= ABOUT THIS EXERCISE =
The whole listing is to be set down again without alteration.

= DATA SHOWN =
- - -
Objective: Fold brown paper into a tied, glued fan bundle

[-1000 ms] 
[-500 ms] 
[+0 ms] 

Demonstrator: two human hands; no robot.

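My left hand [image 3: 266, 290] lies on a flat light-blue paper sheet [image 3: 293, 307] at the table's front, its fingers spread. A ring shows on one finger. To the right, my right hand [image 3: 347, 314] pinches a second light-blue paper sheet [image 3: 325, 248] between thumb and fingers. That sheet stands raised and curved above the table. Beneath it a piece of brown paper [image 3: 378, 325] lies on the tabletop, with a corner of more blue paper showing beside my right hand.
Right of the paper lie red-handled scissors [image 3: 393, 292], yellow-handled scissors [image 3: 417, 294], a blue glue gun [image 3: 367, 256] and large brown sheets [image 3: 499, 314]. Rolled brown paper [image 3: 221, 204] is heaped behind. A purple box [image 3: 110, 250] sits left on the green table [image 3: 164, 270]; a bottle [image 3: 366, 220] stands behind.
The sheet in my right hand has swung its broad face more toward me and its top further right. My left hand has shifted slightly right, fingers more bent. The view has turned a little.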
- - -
= RESULT =
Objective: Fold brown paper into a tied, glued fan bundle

[-1000 ms] 
[-500 ms] 
[+0 ms] 

Demonstrator: two human hands; no robot.

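My left hand [image 3: 266, 290] lies on a flat light-blue paper sheet [image 3: 293, 307] at the table's front, its fingers spread. A ring shows on one finger. To the right, my right hand [image 3: 347, 314] pinches a second light-blue paper sheet [image 3: 325, 248] between thumb and fingers. That sheet stands raised and curved above the table. Beneath it a piece of brown paper [image 3: 378, 325] lies on the tabletop, with a corner of more blue paper showing beside my right hand.
Right of the paper lie red-handled scissors [image 3: 393, 292], yellow-handled scissors [image 3: 417, 294], a blue glue gun [image 3: 367, 256] and large brown sheets [image 3: 499, 314]. Rolled brown paper [image 3: 221, 204] is heaped behind. A purple box [image 3: 110, 250] sits left on the green table [image 3: 164, 270]; a bottle [image 3: 366, 220] stands behind.
The sheet in my right hand has swung its broad face more toward me and its top further right. My left hand has shifted slightly right, fingers more bent. The view has turned a little.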

No further output is required for this exercise.